The first prayer beads (Sanskrit: mala, meaning “garland”) grew out of the Vedic tradition in India and were the prototype for prayer beads in later world cultures. The Vedic tradition had a great reverence for sound in which both the language and the Sanskrit alphabet were regarded as sacred. Sound (Vak) generates the forces of creation through its cosmic vibrations, which came to be represented by the varnamala, the garland of the fifty letters of the Sanskrit alphabet. Out of sound, therefore, comes being. Thus sound, in the Vedic tradition, is associated with the goddess or feminine principle, which later evolved into the anthropomorphic form of Sarasvati, so named for the river by which the Vedic practitioners sang their hymns. Among her attributes is a mala, representing the mantric sounds of the Sanskrit letters and the wisdom and power inherent in them. Chanting sacred sounds is the means to achieve union with absolute being.

Malas did not appear in the Buddhist tradition until sometime after the rise of the Mahayana (The Great Vehicle) in Asia. The first citation of the use of prayer beads occurs in the Soapberry Tree Sutra (Chinese: Mahuanzi; Japanese: Mokugenji). In this sutra, King Vaidurya of the kingdom of Nanda is beset with great conflicts: enemy attacks, diseases, etc. He begs the Buddha to give him a simple practice to help bring ease to his mind and to pacify the external discord. The Buddha tells him to string 108 seeds from the Soapberry tree (Sapindus saponaria) and recite the threefold refuge prayer: taking refuge in the Buddha as example, in the Dharma, the body of truth, and in the Sangha, the community of practitioners.

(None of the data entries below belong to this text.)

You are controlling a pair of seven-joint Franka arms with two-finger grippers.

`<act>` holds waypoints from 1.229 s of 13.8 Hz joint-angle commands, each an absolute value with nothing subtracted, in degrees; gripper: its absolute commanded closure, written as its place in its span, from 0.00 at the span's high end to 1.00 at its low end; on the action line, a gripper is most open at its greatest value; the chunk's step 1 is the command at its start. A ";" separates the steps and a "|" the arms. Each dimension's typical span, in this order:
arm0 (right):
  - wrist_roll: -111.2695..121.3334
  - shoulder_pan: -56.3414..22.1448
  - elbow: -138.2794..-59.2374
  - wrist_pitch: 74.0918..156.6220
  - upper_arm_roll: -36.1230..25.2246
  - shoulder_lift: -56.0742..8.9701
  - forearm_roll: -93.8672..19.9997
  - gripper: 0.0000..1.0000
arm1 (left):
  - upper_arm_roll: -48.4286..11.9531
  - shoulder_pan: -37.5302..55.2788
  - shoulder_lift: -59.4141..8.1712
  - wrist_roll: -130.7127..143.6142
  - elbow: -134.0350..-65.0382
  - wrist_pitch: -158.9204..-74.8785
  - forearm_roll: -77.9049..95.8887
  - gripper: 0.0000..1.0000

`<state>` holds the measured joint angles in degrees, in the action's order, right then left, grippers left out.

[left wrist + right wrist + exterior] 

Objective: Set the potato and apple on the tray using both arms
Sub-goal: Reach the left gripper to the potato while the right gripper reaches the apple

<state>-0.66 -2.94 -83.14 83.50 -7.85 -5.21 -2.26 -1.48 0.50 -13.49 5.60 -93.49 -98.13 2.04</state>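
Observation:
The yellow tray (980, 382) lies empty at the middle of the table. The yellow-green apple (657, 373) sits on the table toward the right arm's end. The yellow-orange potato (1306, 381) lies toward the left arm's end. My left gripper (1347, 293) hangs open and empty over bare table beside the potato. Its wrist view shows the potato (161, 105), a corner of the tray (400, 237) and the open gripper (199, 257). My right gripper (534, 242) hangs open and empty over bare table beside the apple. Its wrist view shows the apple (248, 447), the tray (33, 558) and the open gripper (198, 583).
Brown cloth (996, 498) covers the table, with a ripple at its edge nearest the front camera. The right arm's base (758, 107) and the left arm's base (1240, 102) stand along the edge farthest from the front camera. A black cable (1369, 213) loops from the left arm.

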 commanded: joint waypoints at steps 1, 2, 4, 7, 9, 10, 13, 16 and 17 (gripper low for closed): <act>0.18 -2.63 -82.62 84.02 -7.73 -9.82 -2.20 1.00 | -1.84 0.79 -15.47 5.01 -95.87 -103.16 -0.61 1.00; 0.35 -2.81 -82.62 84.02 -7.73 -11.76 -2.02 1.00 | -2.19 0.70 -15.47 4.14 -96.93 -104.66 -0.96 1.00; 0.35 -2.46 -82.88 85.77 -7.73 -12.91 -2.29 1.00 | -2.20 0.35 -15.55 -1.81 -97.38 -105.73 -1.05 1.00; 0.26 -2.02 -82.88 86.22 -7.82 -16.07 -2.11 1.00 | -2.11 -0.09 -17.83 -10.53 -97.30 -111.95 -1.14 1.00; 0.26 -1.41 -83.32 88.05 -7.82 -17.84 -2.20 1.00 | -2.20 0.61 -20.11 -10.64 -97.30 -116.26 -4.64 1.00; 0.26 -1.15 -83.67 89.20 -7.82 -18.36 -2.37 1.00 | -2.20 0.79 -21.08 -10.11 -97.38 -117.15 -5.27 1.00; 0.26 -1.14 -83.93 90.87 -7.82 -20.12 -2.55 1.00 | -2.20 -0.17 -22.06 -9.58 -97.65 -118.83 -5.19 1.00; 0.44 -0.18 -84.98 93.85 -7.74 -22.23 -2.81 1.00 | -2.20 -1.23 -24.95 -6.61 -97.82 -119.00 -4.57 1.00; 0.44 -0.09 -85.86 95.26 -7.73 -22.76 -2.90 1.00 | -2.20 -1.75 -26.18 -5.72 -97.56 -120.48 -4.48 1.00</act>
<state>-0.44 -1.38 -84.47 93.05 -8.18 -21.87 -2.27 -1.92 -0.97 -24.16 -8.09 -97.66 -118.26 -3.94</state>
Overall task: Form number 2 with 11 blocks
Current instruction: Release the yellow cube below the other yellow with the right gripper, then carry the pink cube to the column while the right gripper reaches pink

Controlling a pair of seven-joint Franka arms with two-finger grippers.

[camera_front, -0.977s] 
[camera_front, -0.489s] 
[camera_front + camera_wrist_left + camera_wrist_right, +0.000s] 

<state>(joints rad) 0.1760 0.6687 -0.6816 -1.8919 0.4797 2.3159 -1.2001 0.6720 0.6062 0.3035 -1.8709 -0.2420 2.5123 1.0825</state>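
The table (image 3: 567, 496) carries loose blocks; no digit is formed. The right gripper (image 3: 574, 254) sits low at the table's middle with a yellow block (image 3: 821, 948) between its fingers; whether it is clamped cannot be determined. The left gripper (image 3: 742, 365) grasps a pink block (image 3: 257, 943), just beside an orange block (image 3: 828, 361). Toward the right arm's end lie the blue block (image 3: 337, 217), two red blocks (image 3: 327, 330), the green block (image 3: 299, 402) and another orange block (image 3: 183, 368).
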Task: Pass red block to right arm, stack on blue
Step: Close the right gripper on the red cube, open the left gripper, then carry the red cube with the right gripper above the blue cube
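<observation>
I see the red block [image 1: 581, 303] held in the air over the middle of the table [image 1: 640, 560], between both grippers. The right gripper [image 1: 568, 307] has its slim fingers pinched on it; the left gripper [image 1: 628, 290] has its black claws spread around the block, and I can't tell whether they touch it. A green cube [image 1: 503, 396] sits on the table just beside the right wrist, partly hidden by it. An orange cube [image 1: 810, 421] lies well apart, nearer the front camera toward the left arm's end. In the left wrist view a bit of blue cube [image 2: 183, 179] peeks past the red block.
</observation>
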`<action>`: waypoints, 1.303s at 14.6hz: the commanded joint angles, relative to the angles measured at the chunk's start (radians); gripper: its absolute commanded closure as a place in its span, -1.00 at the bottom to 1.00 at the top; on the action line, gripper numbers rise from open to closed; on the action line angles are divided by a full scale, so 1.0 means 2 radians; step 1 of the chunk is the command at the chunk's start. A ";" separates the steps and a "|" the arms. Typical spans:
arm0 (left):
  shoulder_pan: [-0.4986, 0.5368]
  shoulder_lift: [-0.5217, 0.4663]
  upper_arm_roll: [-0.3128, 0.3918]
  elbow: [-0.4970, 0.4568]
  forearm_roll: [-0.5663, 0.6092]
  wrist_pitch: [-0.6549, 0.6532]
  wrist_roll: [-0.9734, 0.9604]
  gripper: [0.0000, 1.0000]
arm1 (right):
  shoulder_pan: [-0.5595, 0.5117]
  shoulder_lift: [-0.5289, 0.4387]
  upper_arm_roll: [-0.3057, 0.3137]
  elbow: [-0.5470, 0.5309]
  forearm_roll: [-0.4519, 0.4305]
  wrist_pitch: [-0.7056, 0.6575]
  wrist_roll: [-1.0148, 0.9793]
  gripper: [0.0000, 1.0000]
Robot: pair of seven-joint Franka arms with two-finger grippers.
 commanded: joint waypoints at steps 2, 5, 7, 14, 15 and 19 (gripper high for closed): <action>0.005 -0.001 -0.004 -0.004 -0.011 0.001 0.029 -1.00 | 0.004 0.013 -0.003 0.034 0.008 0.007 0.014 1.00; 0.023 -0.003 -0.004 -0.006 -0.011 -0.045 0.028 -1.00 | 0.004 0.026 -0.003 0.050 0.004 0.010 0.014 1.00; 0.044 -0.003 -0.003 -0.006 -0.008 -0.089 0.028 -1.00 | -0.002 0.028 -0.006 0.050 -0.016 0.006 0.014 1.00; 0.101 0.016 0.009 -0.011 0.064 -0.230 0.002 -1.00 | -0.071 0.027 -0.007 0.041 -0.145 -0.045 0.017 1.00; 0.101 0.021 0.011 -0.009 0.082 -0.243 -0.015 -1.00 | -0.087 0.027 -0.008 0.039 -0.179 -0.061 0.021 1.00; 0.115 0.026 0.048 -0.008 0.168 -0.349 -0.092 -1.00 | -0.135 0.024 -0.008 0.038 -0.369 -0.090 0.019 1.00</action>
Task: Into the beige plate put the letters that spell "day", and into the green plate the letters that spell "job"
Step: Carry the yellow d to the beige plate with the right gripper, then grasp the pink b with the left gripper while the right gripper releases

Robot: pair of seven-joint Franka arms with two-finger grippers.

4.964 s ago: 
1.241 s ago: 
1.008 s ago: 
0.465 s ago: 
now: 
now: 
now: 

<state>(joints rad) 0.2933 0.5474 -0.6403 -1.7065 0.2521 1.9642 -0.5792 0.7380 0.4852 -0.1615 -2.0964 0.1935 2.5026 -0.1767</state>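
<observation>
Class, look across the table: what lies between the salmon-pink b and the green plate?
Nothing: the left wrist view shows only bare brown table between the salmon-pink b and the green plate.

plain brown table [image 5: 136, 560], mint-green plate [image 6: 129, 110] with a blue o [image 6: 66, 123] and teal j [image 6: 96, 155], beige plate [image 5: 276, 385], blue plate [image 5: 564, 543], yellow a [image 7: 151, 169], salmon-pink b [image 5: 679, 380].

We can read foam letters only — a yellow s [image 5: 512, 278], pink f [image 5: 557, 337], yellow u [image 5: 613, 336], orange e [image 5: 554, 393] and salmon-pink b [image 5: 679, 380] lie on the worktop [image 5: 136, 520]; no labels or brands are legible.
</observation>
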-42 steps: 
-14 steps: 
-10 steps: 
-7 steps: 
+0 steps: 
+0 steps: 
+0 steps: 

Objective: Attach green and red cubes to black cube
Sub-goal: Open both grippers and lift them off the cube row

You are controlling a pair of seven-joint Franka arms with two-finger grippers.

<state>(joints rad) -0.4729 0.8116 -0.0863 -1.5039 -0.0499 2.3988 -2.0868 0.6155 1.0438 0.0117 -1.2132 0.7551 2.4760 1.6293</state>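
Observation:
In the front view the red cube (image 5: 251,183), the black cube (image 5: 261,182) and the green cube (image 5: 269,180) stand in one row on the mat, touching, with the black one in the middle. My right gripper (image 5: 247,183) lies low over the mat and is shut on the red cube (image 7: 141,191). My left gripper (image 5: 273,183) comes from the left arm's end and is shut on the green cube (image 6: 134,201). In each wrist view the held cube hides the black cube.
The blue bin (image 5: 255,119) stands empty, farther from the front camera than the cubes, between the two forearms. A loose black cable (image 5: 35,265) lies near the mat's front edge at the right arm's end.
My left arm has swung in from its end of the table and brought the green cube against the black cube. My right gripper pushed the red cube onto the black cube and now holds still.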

The Mahayana tradition initiated the concept of the bodhisattva, embodied forms of compassionate energy that alleviates the suffering of all sentient beings. With the development of the Mahayana tradition came a proliferation of meditational deities and an emphasis on devotional practices not found in the earlier monastic Theravadin tradition. The mala was the main tool to focus ones devotional energy and aspirations, as garlands of sacred sounds were offered again and again. The mala was seen to become imbued with spiritual energy as a result of these recitations.